There are many, many things to love about college basketball, but one of the best parts of being a fan is to glance at your team’s schedule for the upcoming season and quickly locating the two, three or four ‘big’ games on the slate. The mind’s eye wanders with anticipation of a season filled with opportunities to lord over the fans of the schools one hates the most, whether longtime conference foe, annoying regional rival, or up-and-coming frenemy. Those ‘rivalry games’ on the schedule are often just as intense and in some cases more important than the other 30+ games combined — just ask Carolina fans how important it is that the Heels beat Duke, or Tennessee fans how badly they want the Vols to beat Kentucky. In the absence of any other major successes in a given season, that one victory can carry the day for an entire fanbase through the offseason.
Some of the very best such rivalries in the game today involve pre-conference matchups between regional rivals where the fanbases simply do not care for one another. Kentucky-Indiana. Wisconsin-Marquette. Missouri-Illinois. Gonzaga-Washington. Cincinnati-Xavier. BYU-Utah State. Any Big Five game. A few others have either been lost to the dustbins of history for any number of reasons, or never got started to begin with. Maryland-Georgetown. Connecticut-UMass. Ohio State-Cincinnati. Memphis-Louisville. Ah yes, that one. With today’s announcement that the former MVC/Metro/Great Midwest/Conference USA powerhouses will meet this coming December as part of the Basketball Hall of Fame Shootout, one of the grand old rivalries of the sport will soon resurrect from the dead.

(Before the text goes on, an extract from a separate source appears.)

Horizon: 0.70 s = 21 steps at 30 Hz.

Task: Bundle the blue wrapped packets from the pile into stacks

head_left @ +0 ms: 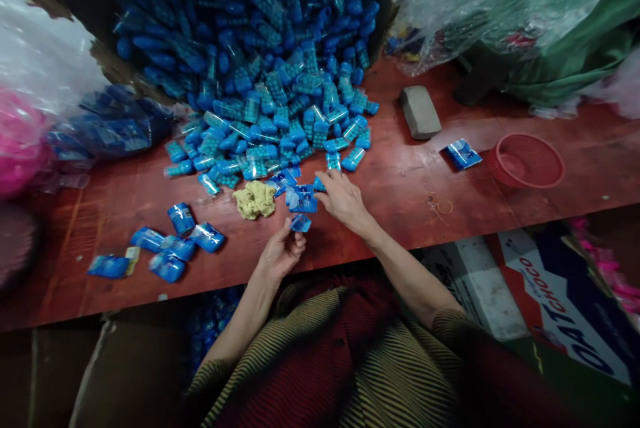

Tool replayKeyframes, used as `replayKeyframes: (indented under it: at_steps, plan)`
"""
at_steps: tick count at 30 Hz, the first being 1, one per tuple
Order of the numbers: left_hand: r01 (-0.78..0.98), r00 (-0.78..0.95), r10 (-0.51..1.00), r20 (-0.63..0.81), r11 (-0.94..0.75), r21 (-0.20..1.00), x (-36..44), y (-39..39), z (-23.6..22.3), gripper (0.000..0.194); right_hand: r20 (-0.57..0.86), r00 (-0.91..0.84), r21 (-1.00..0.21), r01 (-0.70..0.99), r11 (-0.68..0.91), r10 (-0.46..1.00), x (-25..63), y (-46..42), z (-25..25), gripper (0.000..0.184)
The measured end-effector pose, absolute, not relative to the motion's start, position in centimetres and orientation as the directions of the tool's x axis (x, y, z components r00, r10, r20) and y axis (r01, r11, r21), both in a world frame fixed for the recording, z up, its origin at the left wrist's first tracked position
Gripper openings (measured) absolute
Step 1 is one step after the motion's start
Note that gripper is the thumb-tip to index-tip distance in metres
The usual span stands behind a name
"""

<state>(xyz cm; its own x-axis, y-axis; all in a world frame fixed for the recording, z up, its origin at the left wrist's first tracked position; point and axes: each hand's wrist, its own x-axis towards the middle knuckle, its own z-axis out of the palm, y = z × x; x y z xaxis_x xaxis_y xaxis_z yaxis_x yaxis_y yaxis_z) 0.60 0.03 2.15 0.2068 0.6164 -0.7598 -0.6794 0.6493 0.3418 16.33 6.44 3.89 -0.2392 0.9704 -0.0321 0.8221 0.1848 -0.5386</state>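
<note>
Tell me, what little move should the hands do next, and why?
I'd bring the small blue object at the right hand's fingertips over to the shiny blue printed wrapper. The left hand already pinches that wrapper, and the two are close but apart. The object is partly hidden, so this is only my best guess.

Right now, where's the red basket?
Head view, right side: the red basket sits on the red table, just right of the blue packet, well to the right of both hands.
</note>
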Motion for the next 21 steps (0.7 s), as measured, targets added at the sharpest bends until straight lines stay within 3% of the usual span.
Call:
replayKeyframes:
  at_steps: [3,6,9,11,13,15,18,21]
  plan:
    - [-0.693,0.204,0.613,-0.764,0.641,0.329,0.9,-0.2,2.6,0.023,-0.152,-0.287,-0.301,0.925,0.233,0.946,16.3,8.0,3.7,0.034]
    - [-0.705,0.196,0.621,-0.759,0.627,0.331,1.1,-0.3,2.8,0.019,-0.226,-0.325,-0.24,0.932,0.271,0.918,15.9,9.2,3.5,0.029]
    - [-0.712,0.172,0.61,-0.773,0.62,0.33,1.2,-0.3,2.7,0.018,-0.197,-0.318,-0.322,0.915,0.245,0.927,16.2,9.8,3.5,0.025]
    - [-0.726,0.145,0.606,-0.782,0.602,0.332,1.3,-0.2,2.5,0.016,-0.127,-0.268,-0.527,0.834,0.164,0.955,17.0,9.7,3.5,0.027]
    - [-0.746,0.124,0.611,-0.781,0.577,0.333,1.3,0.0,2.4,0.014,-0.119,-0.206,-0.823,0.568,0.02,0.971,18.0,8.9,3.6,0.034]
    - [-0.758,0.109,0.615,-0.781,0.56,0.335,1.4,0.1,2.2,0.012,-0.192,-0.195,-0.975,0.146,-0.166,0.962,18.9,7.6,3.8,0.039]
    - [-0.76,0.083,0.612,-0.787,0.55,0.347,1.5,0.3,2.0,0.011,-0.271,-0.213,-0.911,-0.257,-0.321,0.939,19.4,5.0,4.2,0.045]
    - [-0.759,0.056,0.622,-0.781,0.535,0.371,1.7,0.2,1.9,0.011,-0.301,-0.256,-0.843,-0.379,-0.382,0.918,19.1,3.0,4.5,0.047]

The game, on December 17 at the KFC Yum! Center in Louisville, will represent the first of a two-year home-and-home series that we hope the schools have enough sense to continue. They have not played since the Cardinals left CUSA for the Big East in 2005, the longest such drought in nearly fifty years between the two schools; and while the press releases all state that Louisville owns the all-time record against Memphis, 51-34, the insider nugget is that the two schools are deadlocked at 24-24 since the 1980-81 season. In the modern era, this rivalry has been one of the most competitive in the entire landscape of college basketball, and the two fanbases are already juiced for the opportunity to see their old enemies again.
What makes this even more interesting is that both schools are returning largely intact rosters from teams that are projected to be top 25 caliber next season. Louisville, coming off a #4 seed in the NCAA Tournament and a surprising third-place finish in the Big East, returns the core of its team including senior Kyle Kuric, juniors Peyton Siva and Rakeem Buckles, and a talented incoming freshman class led by Wayne Blackshear and Kevin Ware. The very young Memphis Tigers struggled for much of last season, but came on strong at the end, winning the CUSA championship and pushing #5 seed Arizona to the brink in the NCAAs before falling. Josh Pastner returns most of his team as well, including a potentially spectacular sophomore backcourt of Joe Jackson, Will Barton and Tarik Black to go along with senior Wesley Witherspoon inside.
While Kentucky-UNC in early December (presumably) will be the marquee non-conference game of the entire 2011-12 season, this one won’t be a bad second helping. Sigh… we’re only past Memorial Day, but college basketball can’t get back in action soon enough.